Al final, sumaron sus votos y Canadá dio su aprobación definitiva, lo que permitió la entrada en vigencia del tratado meses más tarde, en junio de 2010. El esfuerzo de todo el equipo que trabajó en la negociación y ratificación se vio compensado por el resultado. Yo me sentía parte de ese empeño. Junto a ello, la suerte me entregó en bandeja un regalo no escrito en el libreto de la relación bilateral.

A Ignatieff lo había conocido en Inglaterra cuando él era profesor en la Universidad de Oxford y yo un estudiante. Lo admiraba como intelectual y de manera particular me había impresionado su biografía sobre uno de los intelectuales europeos más importantes del siglo XX, también profesor de Oxford: Isaiah Berlin.

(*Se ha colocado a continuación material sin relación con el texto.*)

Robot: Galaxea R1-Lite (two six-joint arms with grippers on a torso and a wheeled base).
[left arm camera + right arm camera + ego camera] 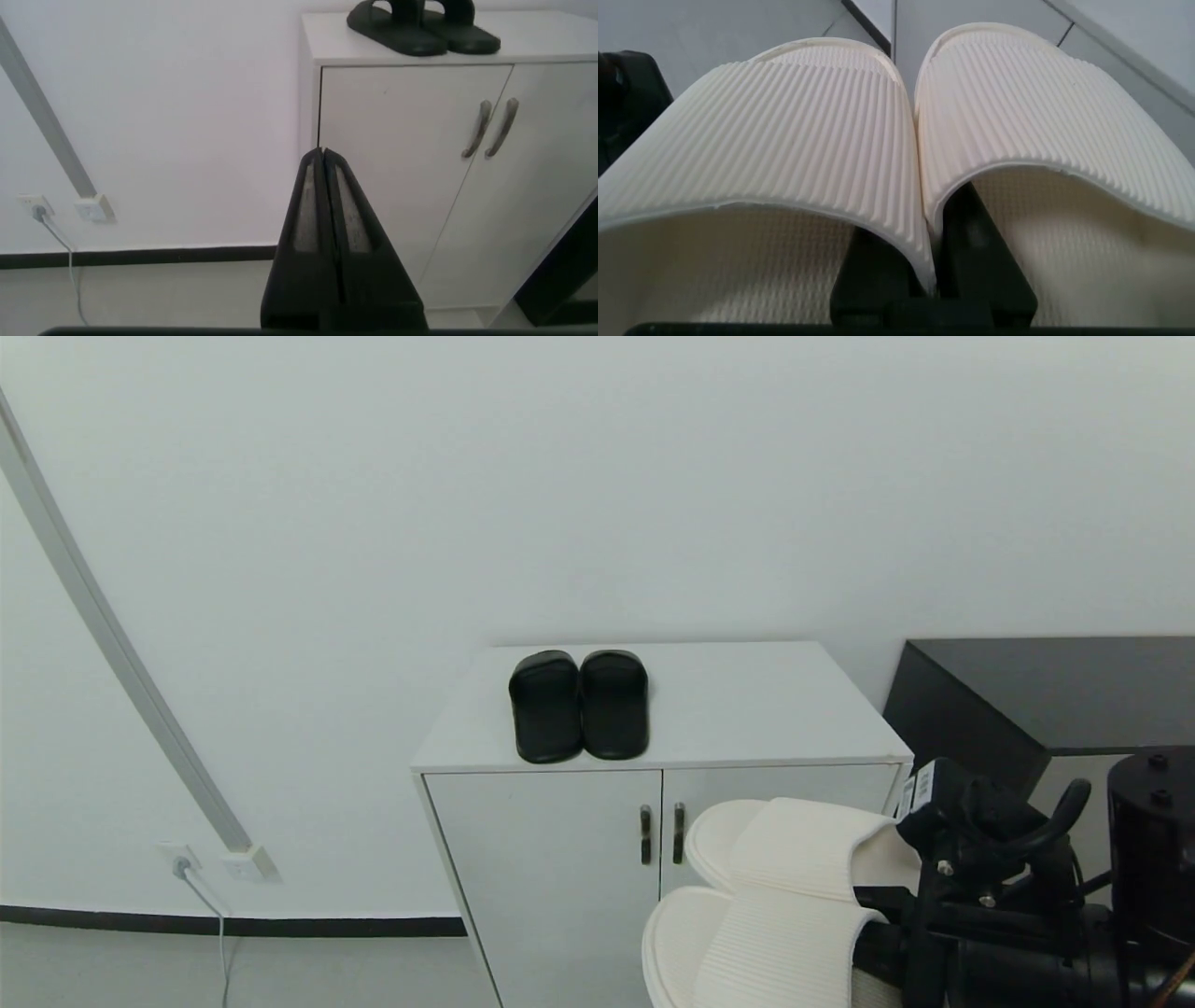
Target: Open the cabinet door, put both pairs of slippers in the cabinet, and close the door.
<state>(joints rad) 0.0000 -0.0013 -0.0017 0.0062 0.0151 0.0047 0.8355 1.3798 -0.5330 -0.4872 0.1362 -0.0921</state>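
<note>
A white cabinet [747, 700] stands against the wall with both doors shut, its two dark handles [662, 833] side by side at the middle. A pair of black slippers [579, 705] lies on its top, toes toward the wall. My right gripper [934, 252] is shut on a pair of white ribbed slippers [775, 896], pinching their inner edges together; it holds them in front of the cabinet's right door. My left gripper [323, 154] is shut with nothing in it, low and out in front of the cabinet's left door [402, 159]; the black slippers [422, 21] show above it.
A black table [1055, 691] stands right beside the cabinet. On the wall to the left run a slanted cable duct [112, 635] and a socket with a hanging cord [182, 863]. Bare floor lies left of the cabinet.
</note>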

A la salida de la reunión, habiendo encontrado su disposición para apoyar el acuerdo de libre comercio, atravesé la puerta de su oficina con una copia del libro firmada de su puño y letra. ¡Obsequios de la vida!

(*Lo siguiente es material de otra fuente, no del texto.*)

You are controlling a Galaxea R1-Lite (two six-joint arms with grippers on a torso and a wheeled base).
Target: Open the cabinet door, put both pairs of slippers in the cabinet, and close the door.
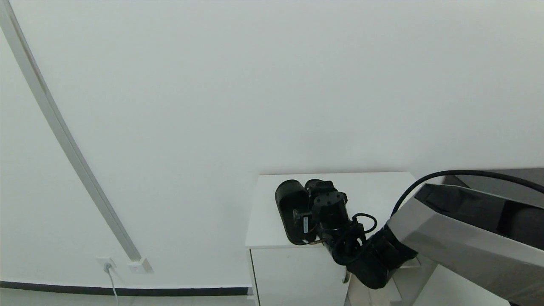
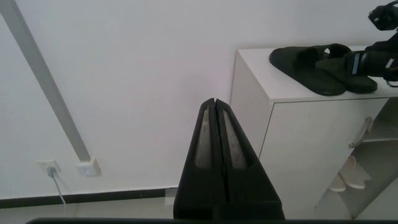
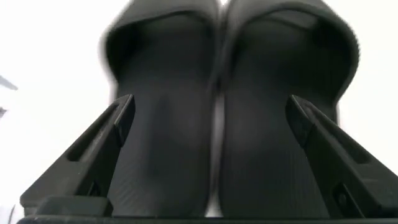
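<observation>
Inspection from the remote station, left to right.

At the far left I am seeing a white conduit (image 1: 63, 131) running diagonally down the wall. A wall socket (image 1: 106, 263) is sitting just beside its lower end, and a cable is hanging from the socket. A dark skirting strip (image 1: 127, 291) is running along the foot of the wall.

The left gripper (image 2: 215, 102) is hanging in open air in front of the wall, to the left of the cabinet and touching nothing. Its fingers are pressing flat against each other with nothing between them.

The white cabinet (image 1: 297, 276) is standing against the wall, right of centre. The black slippers (image 1: 291, 212) are sitting on its top, side by side as a pair, near the front left corner. From the left wrist view they are resting flat on the top with straps upward.

The right gripper (image 3: 210, 107) is reaching in over the cabinet top from the right and is meeting the black slippers at their near end. The pair is sitting within its span. I cannot tell whether it is clamping the pair or merely straddling it.

Further right on the cabinet front, a handle (image 2: 362, 132) is showing. Beside it the interior is showing, with a shelf (image 2: 379, 140) edge. The pale slippers (image 2: 348, 177) are lying below that shelf. I cannot tell how far the door is standing open.
</observation>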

La trayectoria política de Ignatieff al frente de su partido no terminó bien. En las elecciones siguientes del 2011 perdió estrepitosamente y renunció luego a la jefatura de la oposición. Pero, sigue siendo uno de los más destacados pensadores contemporáneos con gran capacidad de divulgación de sus pensamientos y análisis.

En su último libro, Las Virtudes Cotidianas (2018) plantea que, ante la pérdida de orden y estabilidad, ante la fractura de la política, de los mercados y la política internacional, ni siquiera el lenguaje de los derechos humanos permite aglutinar a las sociedades. Sin embargo, la experiencia de las comunidades locales en diversos lugares del mundo sugiere la existencia de un sistema operativo, que mantiene la cohesión en la vida diaria. De alguna manera, es la reivindicación del valor del lenguaje moral en un mundo más pequeño, más íntimo, como el de la familia y el barrio. Las lealtades locales son el punto de partida de la tolerancia, el perdón y la confianza.

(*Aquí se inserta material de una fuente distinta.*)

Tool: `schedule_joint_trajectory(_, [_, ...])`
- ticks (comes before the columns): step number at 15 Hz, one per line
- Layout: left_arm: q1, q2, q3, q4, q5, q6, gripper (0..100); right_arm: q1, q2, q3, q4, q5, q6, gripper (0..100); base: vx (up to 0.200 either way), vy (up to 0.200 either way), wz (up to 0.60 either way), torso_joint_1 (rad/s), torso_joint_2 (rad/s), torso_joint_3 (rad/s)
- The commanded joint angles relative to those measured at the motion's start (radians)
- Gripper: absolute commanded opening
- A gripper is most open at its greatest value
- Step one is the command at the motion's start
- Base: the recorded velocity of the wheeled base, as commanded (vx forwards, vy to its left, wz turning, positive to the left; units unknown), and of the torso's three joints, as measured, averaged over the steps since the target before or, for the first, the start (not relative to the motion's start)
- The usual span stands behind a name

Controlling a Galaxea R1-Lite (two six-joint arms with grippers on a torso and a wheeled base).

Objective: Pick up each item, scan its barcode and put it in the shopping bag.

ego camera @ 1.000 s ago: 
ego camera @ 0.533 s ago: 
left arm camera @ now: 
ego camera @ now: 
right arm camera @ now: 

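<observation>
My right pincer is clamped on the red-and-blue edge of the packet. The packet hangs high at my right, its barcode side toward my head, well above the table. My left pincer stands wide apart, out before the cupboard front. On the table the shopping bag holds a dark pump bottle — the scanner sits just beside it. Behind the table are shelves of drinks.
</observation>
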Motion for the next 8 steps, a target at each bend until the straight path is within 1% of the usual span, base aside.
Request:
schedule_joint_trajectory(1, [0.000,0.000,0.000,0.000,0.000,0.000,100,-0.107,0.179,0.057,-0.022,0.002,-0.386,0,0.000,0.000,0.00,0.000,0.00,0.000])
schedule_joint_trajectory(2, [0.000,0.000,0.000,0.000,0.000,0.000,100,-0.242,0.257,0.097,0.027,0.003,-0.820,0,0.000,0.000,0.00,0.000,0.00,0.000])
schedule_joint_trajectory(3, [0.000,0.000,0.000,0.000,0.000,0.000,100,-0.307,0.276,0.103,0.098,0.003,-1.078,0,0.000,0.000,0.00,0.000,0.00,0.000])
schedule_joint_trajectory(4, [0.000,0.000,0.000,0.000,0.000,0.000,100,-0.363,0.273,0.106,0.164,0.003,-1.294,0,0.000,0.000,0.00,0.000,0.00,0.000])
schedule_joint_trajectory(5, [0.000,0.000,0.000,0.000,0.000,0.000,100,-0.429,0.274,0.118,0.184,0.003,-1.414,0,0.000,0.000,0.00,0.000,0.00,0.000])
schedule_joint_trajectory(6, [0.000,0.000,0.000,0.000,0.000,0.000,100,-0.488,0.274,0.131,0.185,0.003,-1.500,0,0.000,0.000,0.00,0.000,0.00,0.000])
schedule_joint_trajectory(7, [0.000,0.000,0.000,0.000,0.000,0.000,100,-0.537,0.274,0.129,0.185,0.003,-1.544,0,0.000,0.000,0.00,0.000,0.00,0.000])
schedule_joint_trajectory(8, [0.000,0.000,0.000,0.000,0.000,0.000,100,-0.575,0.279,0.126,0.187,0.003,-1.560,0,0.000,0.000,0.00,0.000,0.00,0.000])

Buen tema de discusión. Como lo es también el que existan políticos que pasan por esa actividad, no como una profesión vitalicia, sino como una etapa de servicio. Y ante la retirada, sirven a la sociedad desde la academia o la frontera del pensamiento crítico. Pocos como esos, como Fernando Henrique Cardoso o Alberto Lleras Camargo.

Ignatieff ya no es un político activo, quizás nunca lo fue. Yo tampoco tengo la responsabilidad de representar a Colombia como canciller, pero me encantaría encontrarme de nuevo con él para conversar un rato, intercambiar algunos apuntes y salir con su último libro debajo del brazo y su firma estampada en él.